The following is a detailed description of each configuration. required means there are no default values.

  • feature_index_prefix_bit(int, default=8): Number of bits occupied by each feature group. To avoid hash collisions between different features, the first n(n=feature_index_prefix_bit) bits of an index(u64) are taken as the feature bits, and the last 64-n bits are taken as the index bits. The original id will be processed before inserted into the hash table, following ID = original_ID % 0~2^(64-n) + index_prefix << (64-n). Slots in the same feature group share the same index_prefix, which is automatically generated by PERSIA according to the feature_groups.

  • slots_config(map, required): slots_config contains all the definitions of Embedding. The key of the map is the feature name, and the value of the map is a struct named SlotConfig. The following is a detailed description of configuration in a SlotConfig.
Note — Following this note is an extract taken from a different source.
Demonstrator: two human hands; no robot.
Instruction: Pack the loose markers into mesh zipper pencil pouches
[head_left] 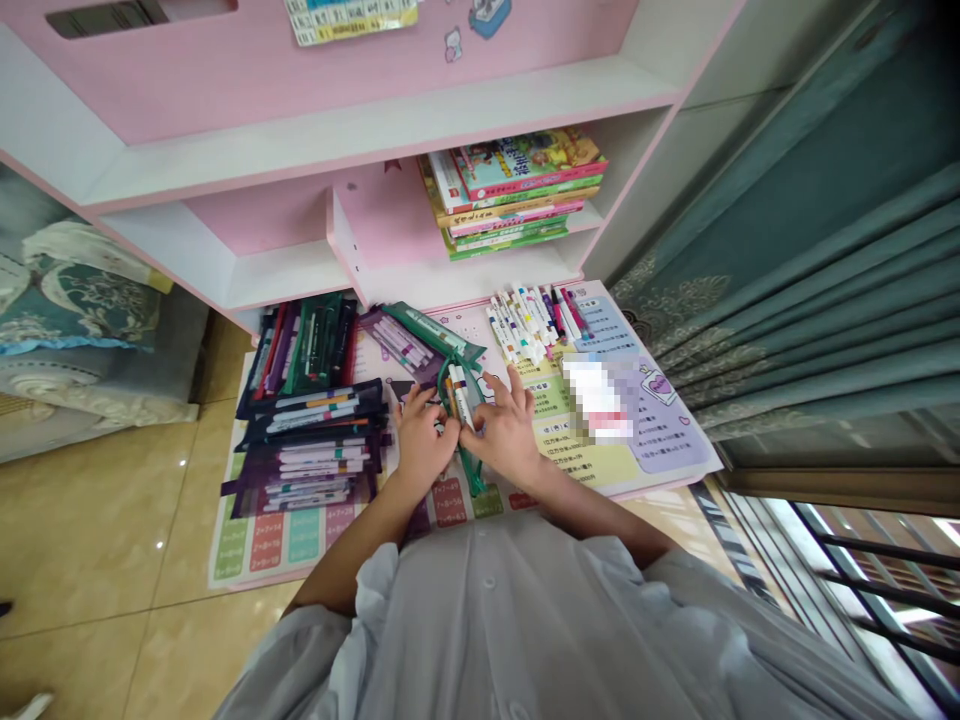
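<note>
A green mesh pouch [471,470] with a few white-barrelled markers [458,392] showing at its upper part lies in front of me on the desk. From its left side, my left hand [424,437] pinches the mesh between bent fingers and thumb. My right hand [508,432] is closed at the other side, its thumb close to the left one over the markers. Just beyond them rests another filled green mesh pouch [431,325], beside a purple pouch of markers [397,342]. Loose white markers [519,322] lie in a pile beyond my right hand.
Several filled dark and purple mesh pouches [319,470] are laid out at the left. A blurred white and red item [600,400] lies at the right on the printed desk mat [679,440]. Stacked books [517,190] fill part of the pink shelf behind; a teal curtain [810,260] hangs right.
</note>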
    • dim(int, required): dim of embedding.
    • sample_fixed_size(int, default=10): raw embedding placeholder size to fill 3d tensor -> (bs, sample_fix_sized, dim).
    • embedding_summation(bool, default=true): whether to reduce(summation) embedding before feeding to dense net.
    • sqrt_scaling(bool, default=false): whether to numerical scaling embedding values.
    • hash_stack_config(struct, default=None): a method to represent a large number of sparse features with a small amount of Embedding vector. It means mapping the original ID to 0~E (E=embedding_size) through n (n=hash_stack_rounds) different hash functions, such as ID_1, ID_2... ID_n. Each such ID corresponds to an embedding vector, then performs reduce(summation) operation among these embedding vectors, as input to the dense net of the original ID.
      • hash_stack_rounds(int, default=0): Embedding hash rounds.
      • embedding_size(int, default=0): Embedding hash space of each rounds.
  • feature_groups(map, default={}): Feature group division. Refer to the description of feature_index_prefix_bit. Feature in one feature group will share the same index prefix.